The way he said it, direct and appreciative without tipping into sleazy, sat in my chest a beat too long. Most guys either didn’t compliment at all or went overboard with it. Ellis had landed somewhere honest.

“Thanks.” I tilted my head, studying him. “You doing anything after this?”

His eyes widened slightly. “After… the gym?”

“Yeah. There’s a good coffee place around the corner. They make these protein shakes that don’t taste like chalk.” I kept my tone light, casual, even though my heart was doing something weird. “Could grab one. Talk about… I don’t know, proper squat form or whatever.”

Smooth, Jett. Real smooth.

Ellis looked at me for a long moment, and something fought behind his eyes. Want versus fear versus something else I couldn’t name.

“I’d like that,” he said after a long pause. “But I can’t today. I have a thing.”

A thing. The universal excuse. I knew it well. I’d used it myself a hundred times.

“Right. No worries.” I kept my smile easy, unbothered, like it didn’t matter. Like I wasn’t weirdly disappointed. “Maybe another time.”

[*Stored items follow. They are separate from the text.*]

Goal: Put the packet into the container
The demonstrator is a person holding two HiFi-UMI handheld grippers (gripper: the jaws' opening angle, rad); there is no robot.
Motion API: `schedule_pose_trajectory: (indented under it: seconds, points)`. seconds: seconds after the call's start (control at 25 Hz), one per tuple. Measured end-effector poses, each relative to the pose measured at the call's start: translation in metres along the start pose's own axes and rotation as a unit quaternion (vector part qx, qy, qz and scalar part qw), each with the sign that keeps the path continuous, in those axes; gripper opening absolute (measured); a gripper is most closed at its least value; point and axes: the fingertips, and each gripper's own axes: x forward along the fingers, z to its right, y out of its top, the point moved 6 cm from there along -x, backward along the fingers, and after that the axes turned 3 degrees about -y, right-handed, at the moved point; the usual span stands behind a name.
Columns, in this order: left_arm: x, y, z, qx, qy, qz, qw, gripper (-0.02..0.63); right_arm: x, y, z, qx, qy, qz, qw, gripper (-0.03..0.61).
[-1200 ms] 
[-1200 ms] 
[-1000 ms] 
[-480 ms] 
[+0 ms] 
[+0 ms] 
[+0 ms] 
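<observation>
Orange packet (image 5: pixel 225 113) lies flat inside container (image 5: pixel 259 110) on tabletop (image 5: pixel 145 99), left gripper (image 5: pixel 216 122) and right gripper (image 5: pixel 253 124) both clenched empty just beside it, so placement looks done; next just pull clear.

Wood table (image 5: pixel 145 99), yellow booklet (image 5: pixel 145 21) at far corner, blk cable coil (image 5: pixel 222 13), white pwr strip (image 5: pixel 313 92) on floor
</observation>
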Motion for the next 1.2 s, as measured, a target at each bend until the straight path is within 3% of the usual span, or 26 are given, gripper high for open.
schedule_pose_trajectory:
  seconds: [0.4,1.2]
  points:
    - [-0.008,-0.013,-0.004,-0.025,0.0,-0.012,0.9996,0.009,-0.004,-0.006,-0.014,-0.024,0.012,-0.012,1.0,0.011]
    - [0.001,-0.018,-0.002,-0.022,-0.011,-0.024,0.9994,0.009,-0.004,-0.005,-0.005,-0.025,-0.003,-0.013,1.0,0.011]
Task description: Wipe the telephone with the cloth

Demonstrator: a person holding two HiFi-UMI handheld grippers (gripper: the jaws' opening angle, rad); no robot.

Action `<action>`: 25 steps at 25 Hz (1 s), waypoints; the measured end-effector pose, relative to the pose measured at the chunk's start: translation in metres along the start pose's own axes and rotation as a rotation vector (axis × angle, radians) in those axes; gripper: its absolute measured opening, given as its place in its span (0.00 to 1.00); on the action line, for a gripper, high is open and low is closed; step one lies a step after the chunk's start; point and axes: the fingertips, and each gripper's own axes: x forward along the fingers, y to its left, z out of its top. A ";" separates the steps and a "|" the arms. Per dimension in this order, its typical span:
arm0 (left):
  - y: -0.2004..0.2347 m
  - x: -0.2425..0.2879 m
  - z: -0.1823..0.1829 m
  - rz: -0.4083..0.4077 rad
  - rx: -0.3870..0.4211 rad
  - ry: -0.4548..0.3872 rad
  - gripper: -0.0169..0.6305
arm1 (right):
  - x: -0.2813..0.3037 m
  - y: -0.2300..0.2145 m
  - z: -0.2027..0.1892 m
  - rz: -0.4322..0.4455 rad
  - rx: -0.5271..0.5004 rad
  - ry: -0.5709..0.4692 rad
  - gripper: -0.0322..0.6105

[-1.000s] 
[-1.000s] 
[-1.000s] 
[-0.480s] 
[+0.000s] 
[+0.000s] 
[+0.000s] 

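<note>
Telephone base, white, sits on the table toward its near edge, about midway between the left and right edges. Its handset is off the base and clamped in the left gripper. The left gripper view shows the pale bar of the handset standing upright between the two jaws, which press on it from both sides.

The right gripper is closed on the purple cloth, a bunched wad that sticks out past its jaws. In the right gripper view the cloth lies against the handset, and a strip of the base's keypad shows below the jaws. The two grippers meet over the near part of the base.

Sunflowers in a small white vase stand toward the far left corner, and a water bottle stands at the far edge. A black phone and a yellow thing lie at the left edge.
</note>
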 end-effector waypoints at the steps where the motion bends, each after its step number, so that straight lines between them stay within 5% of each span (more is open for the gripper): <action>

“Actually…” Ellis pulled out his phone. “Could I get your number? For, you know, gym advice. Or if you wanted to try that coffee place another time.”

Oh.

Oh.

I rattled off my number, watching him type it in, and when he looked back up at me, his expression had gone vulnerable. Like he’d just done something brave and terrifying.

“Cool,” he said. “I’ll text you.”

“You better.” I winked, falling back into familiar territory. Flirting, I could do. Flirting was safe. “Don’t leave me hanging, Ellis.”

He smiled, really smiled this time, and it transformed his whole face. “I won’t.”

I walked away before I could do something stupid like keep talking, and I didn’t let myself look back. The rest of the workout, I kept replaying it.

The way he’d looked at me. The hesitation before he said yes to the number exchange. The way he said my name, like he was trying it out for size.

My phone buzzed halfway through my cooldown.

Unknown Number: It’s Ellis Ashford. From the gym. Just so you have my number, too.

I saved his contact. Ellis Ashford. Someone I’d been thinking about for two weeks finally attached to a real surname. I stared at the screen for way too long and typed back:

Jett: That’s gotta be a record. I'm Jett Reyes-Villanueva by the way. Glad you didn’t ghost me already.

Ellis: The day’s not over yet.

I laughed out loud, earning a weird look from the guy on the treadmill next to me.